### Records for the exercise ###
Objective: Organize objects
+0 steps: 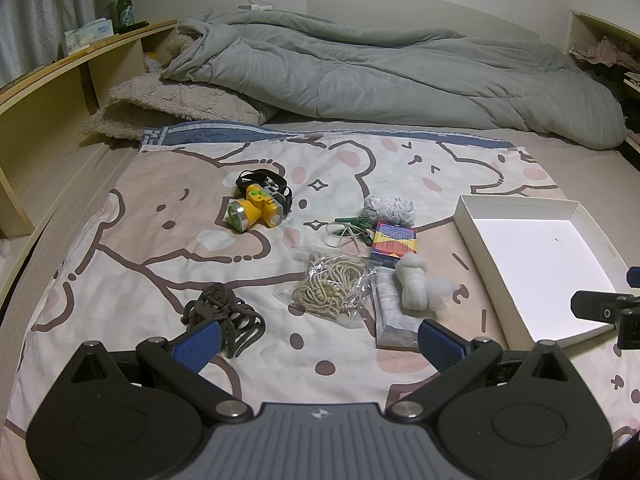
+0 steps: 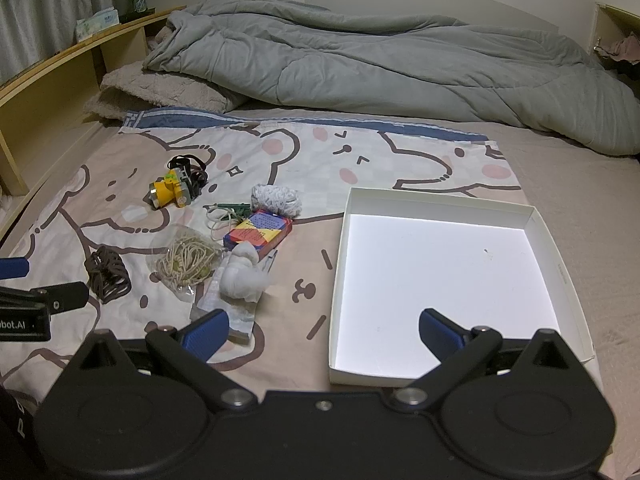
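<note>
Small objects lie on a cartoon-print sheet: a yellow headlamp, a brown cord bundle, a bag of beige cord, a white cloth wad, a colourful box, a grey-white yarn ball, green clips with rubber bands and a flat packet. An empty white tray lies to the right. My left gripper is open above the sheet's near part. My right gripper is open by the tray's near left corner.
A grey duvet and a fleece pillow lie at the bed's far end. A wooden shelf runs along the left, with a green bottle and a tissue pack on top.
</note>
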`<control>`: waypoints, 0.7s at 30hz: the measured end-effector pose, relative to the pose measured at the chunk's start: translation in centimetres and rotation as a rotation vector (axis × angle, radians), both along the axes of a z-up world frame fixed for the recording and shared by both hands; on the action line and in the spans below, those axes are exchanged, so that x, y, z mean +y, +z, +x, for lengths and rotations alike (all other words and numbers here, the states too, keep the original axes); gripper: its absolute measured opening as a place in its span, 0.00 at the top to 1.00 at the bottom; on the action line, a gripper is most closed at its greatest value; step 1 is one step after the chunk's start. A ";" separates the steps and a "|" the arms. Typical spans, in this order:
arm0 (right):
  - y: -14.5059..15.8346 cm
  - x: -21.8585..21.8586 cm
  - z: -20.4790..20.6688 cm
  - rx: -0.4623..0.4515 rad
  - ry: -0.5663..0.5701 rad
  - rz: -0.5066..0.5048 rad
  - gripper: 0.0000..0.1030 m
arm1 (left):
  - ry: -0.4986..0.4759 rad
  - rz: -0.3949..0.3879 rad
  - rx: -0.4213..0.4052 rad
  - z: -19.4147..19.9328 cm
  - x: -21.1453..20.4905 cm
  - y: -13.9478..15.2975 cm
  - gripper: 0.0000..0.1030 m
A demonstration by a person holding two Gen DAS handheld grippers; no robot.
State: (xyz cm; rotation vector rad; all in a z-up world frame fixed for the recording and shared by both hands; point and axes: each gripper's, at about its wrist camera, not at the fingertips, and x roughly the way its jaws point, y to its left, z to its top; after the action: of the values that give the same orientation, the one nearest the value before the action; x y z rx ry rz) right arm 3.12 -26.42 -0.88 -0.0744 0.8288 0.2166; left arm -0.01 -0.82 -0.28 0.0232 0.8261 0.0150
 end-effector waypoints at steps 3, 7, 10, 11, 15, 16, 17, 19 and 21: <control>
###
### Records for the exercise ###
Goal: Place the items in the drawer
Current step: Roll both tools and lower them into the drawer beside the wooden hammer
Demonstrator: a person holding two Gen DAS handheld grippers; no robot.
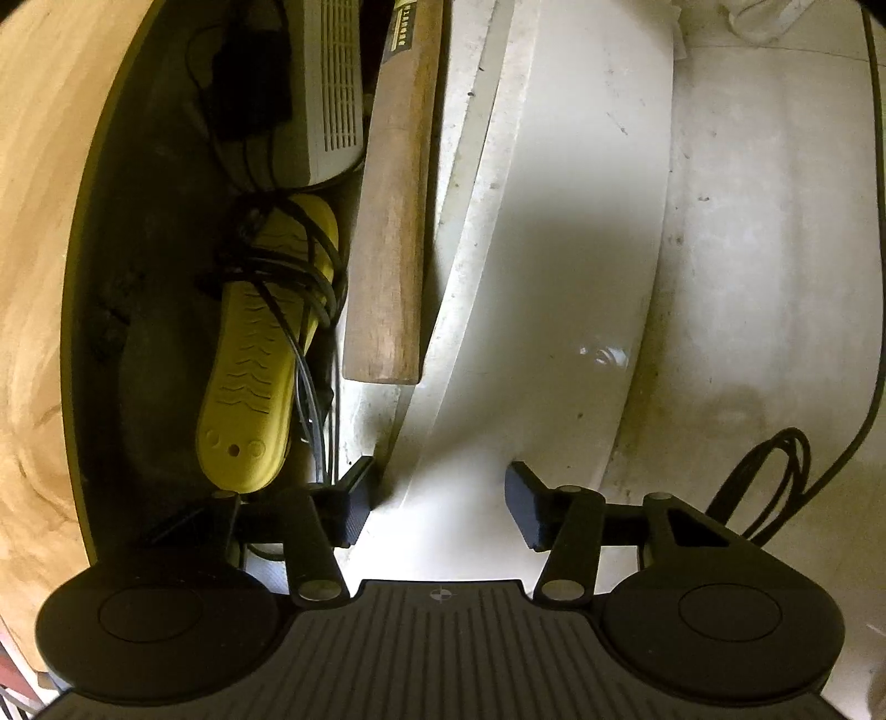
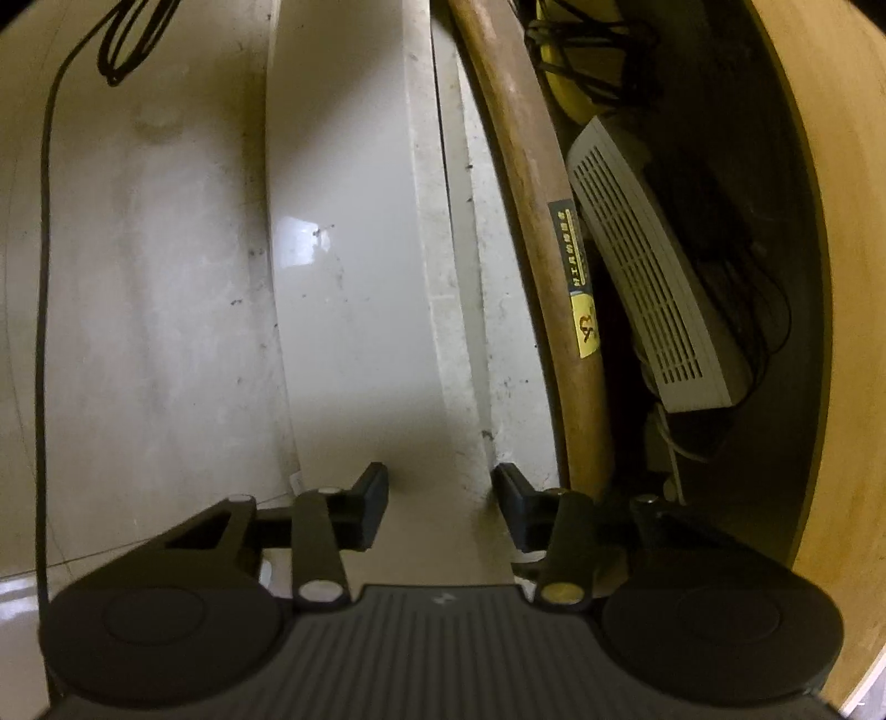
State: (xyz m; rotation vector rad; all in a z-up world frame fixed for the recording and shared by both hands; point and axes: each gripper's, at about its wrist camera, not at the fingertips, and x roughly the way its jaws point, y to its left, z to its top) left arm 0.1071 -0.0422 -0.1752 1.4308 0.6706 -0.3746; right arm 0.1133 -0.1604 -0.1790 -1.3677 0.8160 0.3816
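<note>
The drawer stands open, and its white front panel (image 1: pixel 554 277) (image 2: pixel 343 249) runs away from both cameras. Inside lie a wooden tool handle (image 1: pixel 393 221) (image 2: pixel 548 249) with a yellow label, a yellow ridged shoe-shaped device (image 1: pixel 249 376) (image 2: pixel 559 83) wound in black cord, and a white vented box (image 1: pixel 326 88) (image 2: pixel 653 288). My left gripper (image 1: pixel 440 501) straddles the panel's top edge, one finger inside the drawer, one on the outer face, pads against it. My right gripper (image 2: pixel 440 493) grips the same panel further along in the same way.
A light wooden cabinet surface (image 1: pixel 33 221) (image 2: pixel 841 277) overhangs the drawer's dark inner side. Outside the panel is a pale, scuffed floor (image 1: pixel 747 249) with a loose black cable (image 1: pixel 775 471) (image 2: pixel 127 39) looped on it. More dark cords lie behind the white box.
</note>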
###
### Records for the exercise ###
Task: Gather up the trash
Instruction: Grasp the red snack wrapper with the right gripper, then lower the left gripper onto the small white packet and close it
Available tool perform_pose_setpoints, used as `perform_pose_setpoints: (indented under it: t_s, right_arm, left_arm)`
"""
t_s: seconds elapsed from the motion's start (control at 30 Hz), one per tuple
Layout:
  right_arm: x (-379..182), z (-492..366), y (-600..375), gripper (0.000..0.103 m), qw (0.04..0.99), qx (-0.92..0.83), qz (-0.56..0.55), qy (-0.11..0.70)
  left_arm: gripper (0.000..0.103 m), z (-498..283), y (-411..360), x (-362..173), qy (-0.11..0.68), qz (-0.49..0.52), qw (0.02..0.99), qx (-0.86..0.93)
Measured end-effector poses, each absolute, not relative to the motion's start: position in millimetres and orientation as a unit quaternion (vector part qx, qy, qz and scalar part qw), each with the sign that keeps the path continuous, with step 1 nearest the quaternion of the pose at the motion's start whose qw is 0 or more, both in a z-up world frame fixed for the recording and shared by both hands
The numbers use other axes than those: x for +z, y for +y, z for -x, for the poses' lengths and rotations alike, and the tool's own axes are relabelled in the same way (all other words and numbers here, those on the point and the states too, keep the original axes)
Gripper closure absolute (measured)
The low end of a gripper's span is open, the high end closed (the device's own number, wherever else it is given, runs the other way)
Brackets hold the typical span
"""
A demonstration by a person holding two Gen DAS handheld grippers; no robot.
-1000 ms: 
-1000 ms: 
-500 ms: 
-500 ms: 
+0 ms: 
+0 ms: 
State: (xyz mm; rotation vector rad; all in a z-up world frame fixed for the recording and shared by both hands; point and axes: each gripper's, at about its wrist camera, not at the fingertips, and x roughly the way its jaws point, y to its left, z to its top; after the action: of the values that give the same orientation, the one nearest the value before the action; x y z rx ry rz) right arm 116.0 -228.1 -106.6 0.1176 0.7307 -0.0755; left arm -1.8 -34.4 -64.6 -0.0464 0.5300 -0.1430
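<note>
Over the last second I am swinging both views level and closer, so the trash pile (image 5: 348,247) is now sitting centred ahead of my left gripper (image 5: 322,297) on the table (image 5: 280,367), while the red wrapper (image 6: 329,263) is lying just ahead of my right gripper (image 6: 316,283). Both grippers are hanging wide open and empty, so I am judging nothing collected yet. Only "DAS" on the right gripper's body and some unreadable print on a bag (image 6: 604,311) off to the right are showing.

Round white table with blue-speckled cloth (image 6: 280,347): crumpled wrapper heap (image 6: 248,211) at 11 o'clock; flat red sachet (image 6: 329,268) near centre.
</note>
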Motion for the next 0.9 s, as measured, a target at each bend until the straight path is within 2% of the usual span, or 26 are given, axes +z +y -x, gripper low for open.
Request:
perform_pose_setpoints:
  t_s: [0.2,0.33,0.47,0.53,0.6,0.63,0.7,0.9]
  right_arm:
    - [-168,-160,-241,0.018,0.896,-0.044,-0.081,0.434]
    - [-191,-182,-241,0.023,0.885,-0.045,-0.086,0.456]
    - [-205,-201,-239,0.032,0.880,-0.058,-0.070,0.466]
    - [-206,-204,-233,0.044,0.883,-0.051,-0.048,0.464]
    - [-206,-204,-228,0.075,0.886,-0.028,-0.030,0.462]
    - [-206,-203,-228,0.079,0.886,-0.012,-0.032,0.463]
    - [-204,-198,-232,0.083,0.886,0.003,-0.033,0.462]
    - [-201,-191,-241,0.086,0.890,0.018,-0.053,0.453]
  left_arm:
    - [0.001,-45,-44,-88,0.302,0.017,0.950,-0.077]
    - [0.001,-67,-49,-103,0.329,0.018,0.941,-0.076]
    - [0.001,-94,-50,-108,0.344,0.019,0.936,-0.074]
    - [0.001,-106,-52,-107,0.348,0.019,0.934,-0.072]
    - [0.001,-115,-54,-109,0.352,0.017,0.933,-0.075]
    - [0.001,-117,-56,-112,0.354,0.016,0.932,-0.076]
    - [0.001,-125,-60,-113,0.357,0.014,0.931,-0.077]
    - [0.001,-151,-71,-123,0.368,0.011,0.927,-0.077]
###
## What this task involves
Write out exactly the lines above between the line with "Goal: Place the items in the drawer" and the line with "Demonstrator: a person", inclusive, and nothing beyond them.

## Solved exercise
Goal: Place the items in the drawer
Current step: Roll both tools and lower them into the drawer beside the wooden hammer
Demonstrator: a person holding two Gen DAS handheld grippers; no robot.

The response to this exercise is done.